▶ **TASK TO CARRY OUT**
Among the entries, which lines carry the string "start"? Copy each of them.

▶ **DATA FOR REVIEW**
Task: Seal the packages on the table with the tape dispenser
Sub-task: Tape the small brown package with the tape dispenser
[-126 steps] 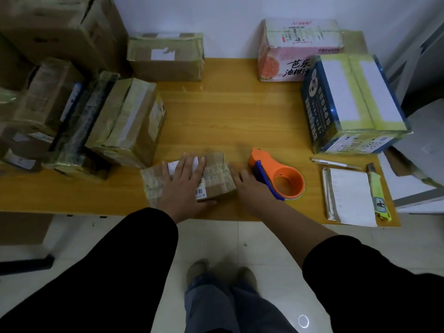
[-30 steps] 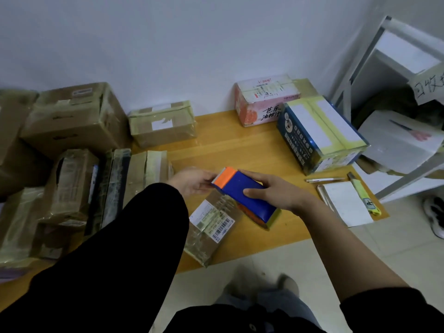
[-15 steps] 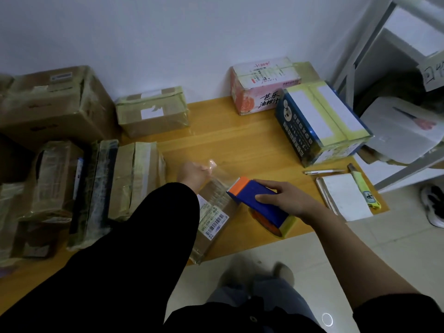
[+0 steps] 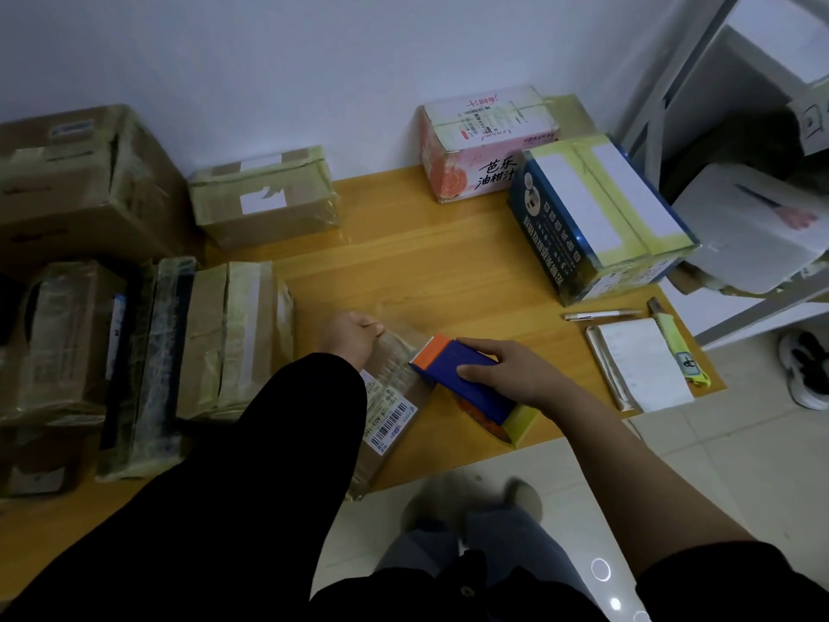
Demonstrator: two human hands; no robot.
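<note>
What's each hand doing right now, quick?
Left hand: curled, apparently pinching the tape end at the far end of the small package.
Right hand: closed around the tape dispenser.

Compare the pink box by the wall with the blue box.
The pink box is pink and white with a fruit picture; the blue box is blue with white print. The pink box sits square to the wall; the blue box is turned at an angle, nearer the right edge of the table. Both are closed, with tape and labels on top.

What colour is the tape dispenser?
The tape dispenser is blue and orange; head view.
</note>
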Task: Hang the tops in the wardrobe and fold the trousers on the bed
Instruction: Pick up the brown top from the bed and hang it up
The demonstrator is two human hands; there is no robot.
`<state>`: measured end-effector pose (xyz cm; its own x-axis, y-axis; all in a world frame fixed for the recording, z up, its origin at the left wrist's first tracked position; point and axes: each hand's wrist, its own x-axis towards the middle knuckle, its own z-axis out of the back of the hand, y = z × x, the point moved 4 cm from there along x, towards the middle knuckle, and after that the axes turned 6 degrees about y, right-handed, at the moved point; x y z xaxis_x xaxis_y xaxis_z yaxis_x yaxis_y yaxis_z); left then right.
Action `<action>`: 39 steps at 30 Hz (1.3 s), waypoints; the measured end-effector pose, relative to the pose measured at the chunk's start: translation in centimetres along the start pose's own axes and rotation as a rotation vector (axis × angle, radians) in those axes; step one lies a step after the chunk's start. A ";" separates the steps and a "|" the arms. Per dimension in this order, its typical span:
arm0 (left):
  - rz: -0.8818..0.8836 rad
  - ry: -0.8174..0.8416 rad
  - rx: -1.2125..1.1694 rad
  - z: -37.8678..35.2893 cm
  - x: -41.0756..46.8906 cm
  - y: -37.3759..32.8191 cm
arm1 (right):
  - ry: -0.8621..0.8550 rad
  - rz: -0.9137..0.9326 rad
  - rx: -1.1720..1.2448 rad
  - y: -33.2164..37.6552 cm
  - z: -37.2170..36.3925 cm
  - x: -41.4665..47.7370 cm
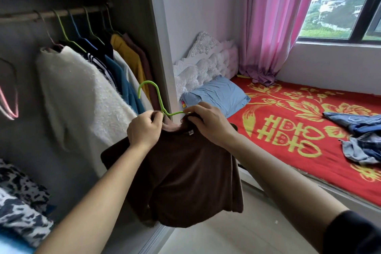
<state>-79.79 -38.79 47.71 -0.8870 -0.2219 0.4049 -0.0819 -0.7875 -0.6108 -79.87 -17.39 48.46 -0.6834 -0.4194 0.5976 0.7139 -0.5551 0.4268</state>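
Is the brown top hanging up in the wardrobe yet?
Not yet. The left hand and right hand hold the brown top and its green hanger, whose hook is free below the rail.

A: Light source?
B: Daylight from the window [338,6], upper right. Soft, no hard shadows. Bed [288,130] bright, wardrobe [24,140] interior dim.
A: Glare?
B: None. Outdoor view slightly washed out.
A: Sharpness?
B: Centre sharp. Left edge smeared, pink hanger [9,97] blurred. Wide-angle bowing along window frame and wardrobe side.
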 end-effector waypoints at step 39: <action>0.336 0.101 -0.763 4.3 -0.1 5.0 | 0.501 -0.376 -0.084 -5.5 1.3 -0.6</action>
<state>-78.17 -45.22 47.54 -0.9527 -0.2936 0.0784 -0.0586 -0.0758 -0.9954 -83.19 -13.22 46.65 -0.8885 -0.4586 0.0182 0.4103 -0.7759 0.4791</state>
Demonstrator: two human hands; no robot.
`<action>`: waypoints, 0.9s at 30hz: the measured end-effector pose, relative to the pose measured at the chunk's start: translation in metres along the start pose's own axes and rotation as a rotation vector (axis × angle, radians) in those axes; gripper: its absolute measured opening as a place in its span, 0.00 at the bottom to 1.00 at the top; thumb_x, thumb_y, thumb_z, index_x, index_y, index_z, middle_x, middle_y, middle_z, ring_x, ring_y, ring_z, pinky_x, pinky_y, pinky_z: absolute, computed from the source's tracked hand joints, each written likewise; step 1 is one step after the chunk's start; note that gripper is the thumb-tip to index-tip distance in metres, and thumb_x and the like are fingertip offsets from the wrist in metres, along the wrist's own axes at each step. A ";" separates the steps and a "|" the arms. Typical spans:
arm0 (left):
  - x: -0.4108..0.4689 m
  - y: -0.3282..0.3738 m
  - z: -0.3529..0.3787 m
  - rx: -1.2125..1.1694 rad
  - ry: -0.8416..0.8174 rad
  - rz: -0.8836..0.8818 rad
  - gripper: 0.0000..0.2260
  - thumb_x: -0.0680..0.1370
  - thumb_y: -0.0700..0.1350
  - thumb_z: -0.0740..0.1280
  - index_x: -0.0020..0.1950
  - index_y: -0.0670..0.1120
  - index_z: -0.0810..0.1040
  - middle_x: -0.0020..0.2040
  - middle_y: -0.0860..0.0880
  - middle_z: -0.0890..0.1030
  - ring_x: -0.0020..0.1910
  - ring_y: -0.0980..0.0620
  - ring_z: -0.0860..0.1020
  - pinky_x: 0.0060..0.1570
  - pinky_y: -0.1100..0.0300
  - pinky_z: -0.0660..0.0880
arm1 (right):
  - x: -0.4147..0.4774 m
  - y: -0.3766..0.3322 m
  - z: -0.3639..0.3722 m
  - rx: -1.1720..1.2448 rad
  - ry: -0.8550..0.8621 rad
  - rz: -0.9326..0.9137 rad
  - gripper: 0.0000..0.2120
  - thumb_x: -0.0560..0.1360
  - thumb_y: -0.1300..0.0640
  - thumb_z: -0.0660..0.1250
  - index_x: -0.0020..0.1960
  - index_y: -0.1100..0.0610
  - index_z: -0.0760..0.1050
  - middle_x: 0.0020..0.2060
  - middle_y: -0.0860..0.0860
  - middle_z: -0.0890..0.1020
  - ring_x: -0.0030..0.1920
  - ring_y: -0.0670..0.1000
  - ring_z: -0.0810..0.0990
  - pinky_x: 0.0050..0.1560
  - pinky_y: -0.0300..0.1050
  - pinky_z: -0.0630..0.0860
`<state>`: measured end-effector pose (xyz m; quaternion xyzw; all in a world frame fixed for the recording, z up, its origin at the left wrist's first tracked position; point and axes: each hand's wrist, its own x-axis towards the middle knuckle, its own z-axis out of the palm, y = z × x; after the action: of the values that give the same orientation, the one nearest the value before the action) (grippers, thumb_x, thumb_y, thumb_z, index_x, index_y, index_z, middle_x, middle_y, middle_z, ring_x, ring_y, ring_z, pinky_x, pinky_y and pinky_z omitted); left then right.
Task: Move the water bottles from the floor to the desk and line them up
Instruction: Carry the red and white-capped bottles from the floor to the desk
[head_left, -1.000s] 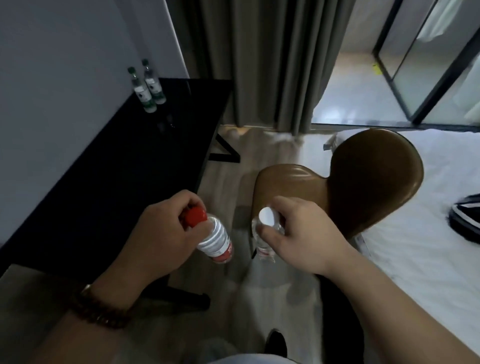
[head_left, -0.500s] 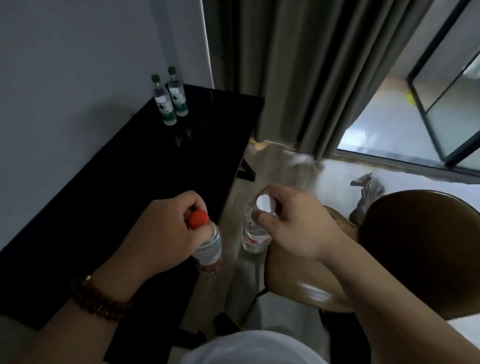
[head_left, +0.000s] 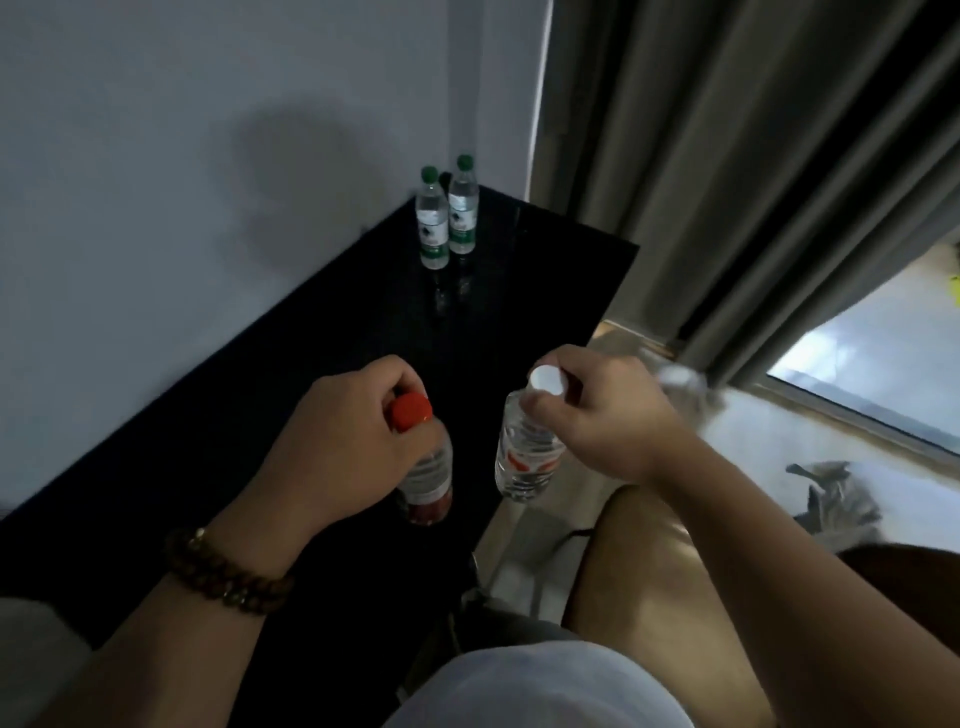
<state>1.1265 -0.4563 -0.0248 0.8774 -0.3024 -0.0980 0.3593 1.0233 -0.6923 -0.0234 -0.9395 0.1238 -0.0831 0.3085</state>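
Left grip (head_left: 332, 447) holds red-capped bottle (head_left: 427, 475) over the table (head_left: 519, 291); right grip (head_left: 608, 415) holds white-capped bottle (head_left: 524, 460) at its right edge

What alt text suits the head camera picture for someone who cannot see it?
A person's left hand grips a red-capped bottle and the right hand a white-capped bottle, both by the top, at a black desk. Two green-capped bottles stand at its far end.

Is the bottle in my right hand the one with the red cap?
No, the right hand grips the white-capped bottle; the left hand holds the red-capped bottle.
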 end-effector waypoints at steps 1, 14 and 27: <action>0.004 -0.004 -0.002 0.012 0.007 -0.016 0.08 0.70 0.53 0.74 0.43 0.59 0.76 0.39 0.61 0.81 0.36 0.62 0.80 0.31 0.73 0.72 | 0.012 0.001 0.002 0.013 -0.017 -0.023 0.08 0.74 0.42 0.67 0.46 0.45 0.77 0.33 0.39 0.78 0.40 0.36 0.78 0.31 0.31 0.67; 0.146 -0.035 0.023 0.118 0.109 -0.345 0.09 0.72 0.52 0.76 0.43 0.58 0.76 0.37 0.64 0.80 0.34 0.65 0.79 0.28 0.72 0.71 | 0.228 0.073 0.028 0.115 -0.338 -0.233 0.13 0.75 0.41 0.67 0.54 0.46 0.78 0.44 0.43 0.81 0.44 0.42 0.80 0.44 0.46 0.81; 0.338 -0.011 0.076 0.081 0.216 -0.583 0.10 0.72 0.53 0.74 0.47 0.59 0.74 0.40 0.57 0.80 0.42 0.68 0.78 0.32 0.77 0.71 | 0.443 0.169 0.005 -0.055 -0.587 -0.561 0.11 0.77 0.46 0.68 0.56 0.50 0.76 0.48 0.47 0.78 0.48 0.50 0.76 0.46 0.46 0.72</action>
<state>1.3713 -0.6964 -0.0721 0.9461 -0.0016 -0.0911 0.3109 1.4178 -0.9466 -0.0933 -0.9285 -0.2287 0.1111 0.2708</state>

▶ **TASK SOLUTION**
Action `<action>`: 39 steps at 30 Hz (1.3 s), waypoints; the measured end-effector pose, relative to the pose measured at the chunk's start: translation in centimetres along the start pose's own axes and rotation as a rotation vector (axis × angle, radians) in those axes; step one lies a step after the chunk's start. A ";" separates the steps and a "|" the arms. Per dimension in this order, its typical span:
`<action>`: waypoints, 0.9s at 30hz: the measured end-effector pose, relative to the pose measured at the chunk's start: translation in metres along the start pose's own axes and rotation as a rotation vector (axis × angle, radians) in those axes; gripper: its absolute measured opening as a place in its span, 0.00 at the bottom to 1.00 at the top; thumb_x, thumb_y, thumb_z, index_x, index_y, index_z, middle_x, middle_y, middle_z, ring_x, ring_y, ring_z, pinky_x, pinky_y, pinky_z: absolute, computed from the source's tracked hand joints, each written likewise; step 1 is one step after the chunk's start; note that gripper is the thumb-tip to index-tip distance in metres, and thumb_x and the like are fingertip offsets from the wrist in metres, along the wrist's own axes at each step. A ";" separates the steps and a "|" the arms. Typical spans:

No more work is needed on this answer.